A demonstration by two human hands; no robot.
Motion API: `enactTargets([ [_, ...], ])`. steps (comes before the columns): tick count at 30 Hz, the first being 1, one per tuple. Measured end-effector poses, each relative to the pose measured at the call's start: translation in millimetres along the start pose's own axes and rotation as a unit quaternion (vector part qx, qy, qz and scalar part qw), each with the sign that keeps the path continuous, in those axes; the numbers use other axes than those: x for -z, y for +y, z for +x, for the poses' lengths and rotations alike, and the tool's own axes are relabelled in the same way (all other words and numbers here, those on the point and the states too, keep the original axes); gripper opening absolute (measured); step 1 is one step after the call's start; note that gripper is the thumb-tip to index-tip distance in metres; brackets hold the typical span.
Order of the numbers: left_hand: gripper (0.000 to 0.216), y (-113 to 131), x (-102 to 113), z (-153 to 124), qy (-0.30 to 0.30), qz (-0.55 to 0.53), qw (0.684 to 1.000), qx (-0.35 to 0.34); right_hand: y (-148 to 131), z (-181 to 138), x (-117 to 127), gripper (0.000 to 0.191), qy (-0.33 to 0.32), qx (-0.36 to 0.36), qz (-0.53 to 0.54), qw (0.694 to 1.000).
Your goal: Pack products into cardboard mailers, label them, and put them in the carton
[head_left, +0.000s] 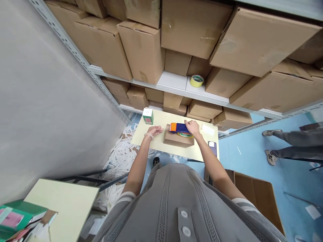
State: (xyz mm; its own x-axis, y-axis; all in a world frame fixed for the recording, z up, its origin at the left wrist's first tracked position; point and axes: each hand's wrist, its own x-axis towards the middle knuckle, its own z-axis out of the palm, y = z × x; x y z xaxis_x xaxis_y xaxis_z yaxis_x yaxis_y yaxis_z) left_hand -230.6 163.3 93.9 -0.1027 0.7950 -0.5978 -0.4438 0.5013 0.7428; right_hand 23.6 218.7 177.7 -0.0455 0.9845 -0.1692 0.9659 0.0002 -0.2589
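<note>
A small brown cardboard box [176, 139] lies on a pale yellow table [151, 141]. On top of it rests a tape dispenser [178, 127] with an orange and blue body and a roll of tape beneath it. My right hand [193, 127] is closed around the dispenser's right end. My left hand [155, 130] lies flat on the table with its fingers stretched out, touching the box's left side.
A green and white carton [148, 115] stands at the table's far left. A white slip [207, 129] and a phone [212, 148] lie at its right. Shelves of cardboard boxes [194, 27] rise behind, with a yellow tape roll [196, 80]. Another person's legs [285, 144] are at right.
</note>
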Motion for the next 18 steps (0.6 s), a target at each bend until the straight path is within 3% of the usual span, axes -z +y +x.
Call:
enactTargets([
  [4, 0.016, -22.1, -5.0, 11.7, 0.003, -0.034, 0.999, 0.016, -9.4, 0.4, -1.1, 0.058, 0.0, -0.001, -0.021, 1.0],
  [10, 0.019, -51.0, -16.5, 24.5, 0.075, -0.042, 0.996, 0.017, -25.0, -1.9, -9.6, 0.058, 0.006, 0.011, -0.058, 0.998],
  [14, 0.015, -64.6, -26.4, 30.0, 0.124, -0.016, 0.992, -0.008, -26.6, -1.9, -12.7, 0.059, 0.01, 0.007, -0.06, 0.998],
  [18, 0.015, -70.9, -29.3, 29.6, 0.133, 0.032, 0.99, -0.021, -26.0, -2.6, -13.4, 0.058, 0.011, 0.004, -0.058, 0.998],
])
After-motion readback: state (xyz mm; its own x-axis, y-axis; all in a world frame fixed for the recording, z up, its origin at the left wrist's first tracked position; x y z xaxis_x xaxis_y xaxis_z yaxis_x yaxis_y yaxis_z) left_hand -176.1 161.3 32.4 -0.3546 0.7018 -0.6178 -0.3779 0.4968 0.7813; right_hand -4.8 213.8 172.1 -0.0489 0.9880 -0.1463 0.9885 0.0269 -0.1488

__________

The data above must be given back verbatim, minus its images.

A demonstration by two human hands; no robot.
Motion API: `enactTargets([ [_, ...], ])`. steps (comes before the columns): tick count at 30 Hz, the first being 1, one per tuple. Measured end-effector poses, each relative to the pose measured at the call's start: translation in millimetres along the start pose's own axes and rotation as a unit quaternion (vector part qx, qy, qz and scalar part qw), each with the sign that keeps the path continuous, in those axes; the numbers use other axes than those: x for -z, y for +y, z for +x, for the poses' lengths and rotations alike, and the tool's own axes are relabelled in the same way (all other words and numbers here, those on the point and the states too, keep the original axes); gripper opening absolute (measured); step 1 is one step after the call's start; note that gripper is the thumb-tip to index-tip distance in metres; brackets hold the typical span.
Order of the numbers: left_hand: gripper (0.000 to 0.216), y (-113 to 131), x (-102 to 113), z (-153 to 124), qy (-0.30 to 0.30), qz (-0.55 to 0.53), qw (0.684 to 1.000), qx (-0.35 to 0.34); right_hand: y (-148 to 131), z (-181 to 138), x (-117 to 127), gripper (0.000 to 0.191), qy (-0.33 to 0.32), qx (-0.36 to 0.36), qz (-0.53 to 0.54), qw (0.694 to 1.000).
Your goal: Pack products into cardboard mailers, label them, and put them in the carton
[head_left, +0.000s] 
State: (xyz mm; its own x-axis, y-axis; all in a world frame fixed for the recording, z up, its origin at the left wrist's first tracked position; point and axes: each hand's wrist, its own x-axis towards the middle knuckle, its own z-axis out of the palm, y = z × x; x y z xaxis_x xaxis_y xaxis_z yaxis_x yaxis_y yaxis_z) left_hand -230.6 163.3 93.9 -0.1027 0.7950 -0.5978 -0.4438 0.5013 0.7428; right_hand 23.6 218.7 177.7 -0.0455 0.9845 -0.1692 0.9659 0.0002 -0.2589
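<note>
A small brown cardboard box [176, 139] lies on a pale yellow table [151, 141]. On top of it rests a tape dispenser [178, 127] with an orange and blue body and a roll of tape beneath it. My right hand [193, 127] is closed around the dispenser's right end. My left hand [155, 130] lies flat on the table with its fingers stretched out, touching the box's left side.
A green and white carton [148, 115] stands at the table's far left. A white slip [207, 129] and a phone [212, 148] lie at its right. Shelves of cardboard boxes [194, 27] rise behind, with a yellow tape roll [196, 80]. Another person's legs [285, 144] are at right.
</note>
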Motion for the next 18 steps (0.6 s), a target at each bend until the straight path is within 3% of the usual span, axes -z +y +x.
Call:
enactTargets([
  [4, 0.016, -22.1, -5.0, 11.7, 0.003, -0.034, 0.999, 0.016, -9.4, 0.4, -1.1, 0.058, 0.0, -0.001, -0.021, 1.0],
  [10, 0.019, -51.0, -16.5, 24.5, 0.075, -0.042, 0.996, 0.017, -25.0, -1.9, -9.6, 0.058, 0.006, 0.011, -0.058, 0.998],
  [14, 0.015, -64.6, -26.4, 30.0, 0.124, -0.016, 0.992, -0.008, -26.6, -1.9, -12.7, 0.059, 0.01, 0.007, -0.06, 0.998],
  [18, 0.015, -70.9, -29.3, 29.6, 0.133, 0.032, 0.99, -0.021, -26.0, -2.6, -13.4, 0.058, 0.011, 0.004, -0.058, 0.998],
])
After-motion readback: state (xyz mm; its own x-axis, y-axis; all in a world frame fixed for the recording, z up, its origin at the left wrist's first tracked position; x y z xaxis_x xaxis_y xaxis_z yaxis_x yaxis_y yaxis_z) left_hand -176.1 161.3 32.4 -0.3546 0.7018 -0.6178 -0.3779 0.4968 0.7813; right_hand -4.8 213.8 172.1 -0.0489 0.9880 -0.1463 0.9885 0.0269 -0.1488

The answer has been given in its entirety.